When Mavis Staples comes on the line from Rhode Island, it's a quiet afternoon between shows on her fall concert tour, and I wonder if the venerable singer shouldn't be resting her voice, the way others do between demanding performances. "Oh, they try to keep me quiet!" she says in feisty, gravelly tones laced with mischief, "but I just can't help it. I'm nosy and I'm noisy. I have my hot tea and honey and I'm fine. I've come a long way, I've got too much to say!"
Staples, 76, has been delivering a message for more than six decades – with a voice Chuck D calls "gospel rough" – and many of those years with family members in the Staple Singers. Theirs is the righteous soundtrack of the civil-rights era and beyond. Mavis's father, Roebuck (Pops) Staples, was born on a cotton plantation and fused Mississippi Delta blues, gospel and spirituals into such crossover R&B hits as I'll Take You There and Let's Do It Again. The group also shared a vision and a bond with Martin Luther King Jr. and helped spread the era's message of equality by performing on the Southern circuit of the 1950s and 60s, with distinct vocal harmonies that influenced a wide range of performers, from the Band to Bonnie Raitt.
As Jessica Edwards's new documentary Mavis! shows, Staples is still recording (her album You Are Not Alone won a Grammy in 2011) and touring; every performance includes a selection of civil-rights anthems such as Freedom Highway or Reach Out, Touch a Hand.
"I leave at least two or three in just about every concert we do because they're still relevant and still needed," Staples says. The repertoire includes the stalwart Why Am I Treated So Bad?, one of King's favourite songs, the one he'd ask Pops to make sure the family performed. Her father wrote it about the Little Rock Nine and desegregation, but she says it has relevance to current events, such as Ferguson.
"I think about things that are happening now, and things that were happening then," Staples says of what goes through her mind on stage when she sings the track now. "All of that comes in my head, it's like a movie. Those kids walking to school and being harassed and spat upon and stones thrown at them, and then I think about Ferguson, Missouri, and how black young men are being treated today. I feel like sometimes I'm still living in the sixties; it just looks so familiar.
"I never thought I would live to see the day where a black man was in the White House. That means so much to me. But I" – and Staples's voice cracks – "hurt, it hurts me so bad, that he is treated the way he is treated."
As inspiring as the classic anthems are, they do take a toll. "I've been making people cry for years," Staples continues, "and this album I just finished, I told the songwriters I wanted something joyful, some uplifting songs that would bring joy to people and make them smile rather than cry."

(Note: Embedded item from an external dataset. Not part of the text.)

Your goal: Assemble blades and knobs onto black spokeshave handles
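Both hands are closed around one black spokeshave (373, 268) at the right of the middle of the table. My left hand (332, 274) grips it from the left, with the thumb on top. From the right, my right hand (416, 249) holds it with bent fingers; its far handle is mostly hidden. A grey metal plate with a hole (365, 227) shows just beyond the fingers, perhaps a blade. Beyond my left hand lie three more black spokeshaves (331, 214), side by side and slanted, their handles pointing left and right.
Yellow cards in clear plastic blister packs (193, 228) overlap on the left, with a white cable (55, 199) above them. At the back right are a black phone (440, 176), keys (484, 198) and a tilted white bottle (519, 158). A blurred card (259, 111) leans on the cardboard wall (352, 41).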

It's that capacity for inspiring passion, whether it's infectious indignation or hope, that the film's Canadian director Edwards talked to me about when Mavis! premiered at Toronto's Hot Docs film festival this past spring. "That was very much the catalyst for me exploring her life a little bit more – the way she made me feel," Edwards said of her first Staples concert experience.
"For me, her story isn't historical, even though it's got the super-rich history and so many things about her life that are fascinating, heartbreaking and cool," Edwards added. "The way that I wanted to come into the film is that she's not only a performer from back then, she's actually very now."
Staples has collaborated with numerous producers, biographers and musicians (from Prince to Ry Cooder to Jeff Tweedy) and jokes that she may have told long-time friend Greg Kot "too much" as the music journalist wrote the 2014 biography of Staples and her family; likewise, Edwards's camera. Perhaps that smooch with Bob Dylan at the Newport Festival, for example? Staples deploys another coy, husky laugh. As the story goes, young Dylan was enamoured of young Mavis – and he hints at that much himself in the documentary, in interview footage that's never been seen before.
In addition to Edwards's documentary, a comprehensive box set of Staple Singers material (including two rare early recordings from 1953 that were long thought lost) is out this month. Staples says she only vaguely recalls recording the songs in a family friend's basement near their South Side Chicago home. And before the documentary, she hadn't seen much of its archival material and Super 8 footage in more than 50 years – if she'd seen it at all. Her gaze is directed ahead, not back over her shoulder.
"You know," she admits, "I wish I'd kept a diary – but I was too busy having fun!" Mavis! – never has such enthusiastic punctuation been so deserved.